There was one family of cousins who were extra special. They had a daughter whose birthday was a mere fifteen days before my own and we were best friends. On this particular trip to Utah, my cousin still had to go to school despite the pleas that were made on her behalf. However, I did get the privilege of accompanying her mom in the pickup line every day after school.

That was when I saw him. 

He was wearing a white t-shirt, Hanes brand presumably, baggy blue jeans and his hair was brown, sticking straight up in the front and stiff with gel. My cousin told me that was Jacob. I was instantly in love. 

My cousin was an obliging accomplice. She suggested that I write notes and she would act as courier to and from school for the week. She had already talked to Jacob and told him I liked him. Therefore, all week long, my cousin would deliver notes back and forth, with the culminating plan to meet at a highly anticipated choir concert Friday night wherein Jacob would be in attendance. It makes me smile to think about the expectant, nervous excitement I felt looking forward to that concert. 

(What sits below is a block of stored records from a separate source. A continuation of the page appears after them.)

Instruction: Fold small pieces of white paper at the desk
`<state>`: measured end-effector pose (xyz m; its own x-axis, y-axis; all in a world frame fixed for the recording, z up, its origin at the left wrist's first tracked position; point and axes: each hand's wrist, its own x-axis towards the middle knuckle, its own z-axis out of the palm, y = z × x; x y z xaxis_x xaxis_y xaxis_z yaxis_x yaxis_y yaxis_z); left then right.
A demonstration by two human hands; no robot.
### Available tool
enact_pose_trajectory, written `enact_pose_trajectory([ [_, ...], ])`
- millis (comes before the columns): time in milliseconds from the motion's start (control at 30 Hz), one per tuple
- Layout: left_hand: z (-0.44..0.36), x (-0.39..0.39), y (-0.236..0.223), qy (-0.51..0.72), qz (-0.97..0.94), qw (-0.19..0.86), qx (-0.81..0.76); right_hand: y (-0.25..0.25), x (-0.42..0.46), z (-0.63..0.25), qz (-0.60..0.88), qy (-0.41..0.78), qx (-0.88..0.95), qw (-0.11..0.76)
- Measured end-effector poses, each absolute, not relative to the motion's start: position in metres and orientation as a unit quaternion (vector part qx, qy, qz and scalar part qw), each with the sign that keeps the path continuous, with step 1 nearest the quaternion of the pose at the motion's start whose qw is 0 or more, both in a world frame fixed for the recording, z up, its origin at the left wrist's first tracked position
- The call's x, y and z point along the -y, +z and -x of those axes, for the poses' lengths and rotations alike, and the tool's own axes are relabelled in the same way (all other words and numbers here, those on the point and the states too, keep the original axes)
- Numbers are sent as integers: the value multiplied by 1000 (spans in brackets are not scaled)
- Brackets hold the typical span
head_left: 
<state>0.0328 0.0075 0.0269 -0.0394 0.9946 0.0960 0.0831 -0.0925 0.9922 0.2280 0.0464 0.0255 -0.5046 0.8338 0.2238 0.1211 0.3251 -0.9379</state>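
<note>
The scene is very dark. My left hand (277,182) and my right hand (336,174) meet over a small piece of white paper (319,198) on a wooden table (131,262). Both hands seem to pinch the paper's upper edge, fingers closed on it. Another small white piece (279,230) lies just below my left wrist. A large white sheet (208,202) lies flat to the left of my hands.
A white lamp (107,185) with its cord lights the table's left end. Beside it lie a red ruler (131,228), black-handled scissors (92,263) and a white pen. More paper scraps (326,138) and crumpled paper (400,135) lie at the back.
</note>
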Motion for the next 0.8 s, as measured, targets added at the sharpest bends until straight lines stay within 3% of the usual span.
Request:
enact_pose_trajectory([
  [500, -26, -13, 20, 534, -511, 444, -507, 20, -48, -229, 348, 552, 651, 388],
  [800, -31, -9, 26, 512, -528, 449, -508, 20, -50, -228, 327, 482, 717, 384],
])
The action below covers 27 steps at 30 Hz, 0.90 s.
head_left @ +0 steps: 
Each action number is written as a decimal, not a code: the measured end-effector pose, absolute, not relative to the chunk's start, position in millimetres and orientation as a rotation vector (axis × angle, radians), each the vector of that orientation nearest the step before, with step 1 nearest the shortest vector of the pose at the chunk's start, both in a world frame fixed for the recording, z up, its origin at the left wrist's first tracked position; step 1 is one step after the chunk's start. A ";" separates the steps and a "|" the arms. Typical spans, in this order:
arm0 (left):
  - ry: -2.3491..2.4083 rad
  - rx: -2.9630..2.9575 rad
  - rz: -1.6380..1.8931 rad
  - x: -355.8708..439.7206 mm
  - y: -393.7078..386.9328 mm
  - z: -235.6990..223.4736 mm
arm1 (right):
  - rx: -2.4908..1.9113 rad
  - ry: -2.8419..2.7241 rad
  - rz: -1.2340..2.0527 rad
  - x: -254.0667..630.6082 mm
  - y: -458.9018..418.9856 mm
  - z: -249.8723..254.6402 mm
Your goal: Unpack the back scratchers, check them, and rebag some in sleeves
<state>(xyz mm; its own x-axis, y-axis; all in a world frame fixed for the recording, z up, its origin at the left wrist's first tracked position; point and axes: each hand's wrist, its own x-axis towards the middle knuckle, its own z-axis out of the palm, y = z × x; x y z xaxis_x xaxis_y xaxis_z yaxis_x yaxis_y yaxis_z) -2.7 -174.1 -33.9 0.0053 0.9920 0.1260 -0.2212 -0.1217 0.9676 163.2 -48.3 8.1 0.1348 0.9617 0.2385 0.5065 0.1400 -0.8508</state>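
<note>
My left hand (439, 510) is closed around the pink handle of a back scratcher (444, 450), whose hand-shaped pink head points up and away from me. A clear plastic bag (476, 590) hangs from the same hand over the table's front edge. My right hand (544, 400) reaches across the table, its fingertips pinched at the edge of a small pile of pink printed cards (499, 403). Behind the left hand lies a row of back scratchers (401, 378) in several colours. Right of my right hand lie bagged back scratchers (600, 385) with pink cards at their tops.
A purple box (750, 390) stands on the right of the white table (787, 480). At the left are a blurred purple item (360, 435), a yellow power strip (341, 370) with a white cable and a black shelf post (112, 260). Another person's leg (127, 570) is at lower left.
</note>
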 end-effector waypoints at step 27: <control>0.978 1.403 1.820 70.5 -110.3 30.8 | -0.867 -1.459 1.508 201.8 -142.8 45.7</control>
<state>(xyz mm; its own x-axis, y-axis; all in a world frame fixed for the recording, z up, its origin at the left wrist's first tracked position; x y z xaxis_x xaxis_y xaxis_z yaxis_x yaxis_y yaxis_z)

All I can remember about the notes themselves is that they smelled like strawberry Herbal Essences shampoo from being gripped tightly in my cousin’s sweaty, responsible palm all day. Oh how I wish I knew what had been written on those little squares brimming with all the good we thought about ourselves, happily shared in our childlike way. How did I view myself then, still so young and untouched by societal expectation, unadulterated with the looming junior and high school years still to endure? What did I dream for myself? What kinds of things did I think I was looking for in my Fairy Tale Prince and what were the things I bragged about, in hopes my Prince would find me a fitting Princess?

I don’t think I could write love notes anymore. I don’t think I could come up with even a handful of self-complimentary things to say for one note, much less a week’s worth. My adult sophisticate would step in and I would be left wordless and noteless, a sour taste in my mouth for all the things I should have done, could have done, would have done. 

First loves aren’t just about the person for whom we fall so inexplicably, but they are a bittersweet reminder of the innocent child we once were, brimming with perfect expectations of life. First loves are the companion pinnacle of the purest form of self-love, the love of ourselves that would grow and wither, morph and shrink, the perception of ourselves that have to withstand the tests of coming years.

In the end, Jacob couldn’t attend the choir concert because he got sick and I had to get back into the Suburban for a tomato juice, scream-read trip back to Washington. But even now, almost thirty years later, it makes me smile to remember that naive eleven year old girl. It makes me smile to remember that at one point in my life, I was enough because I said I was enough, in a note that smelled like strawberries.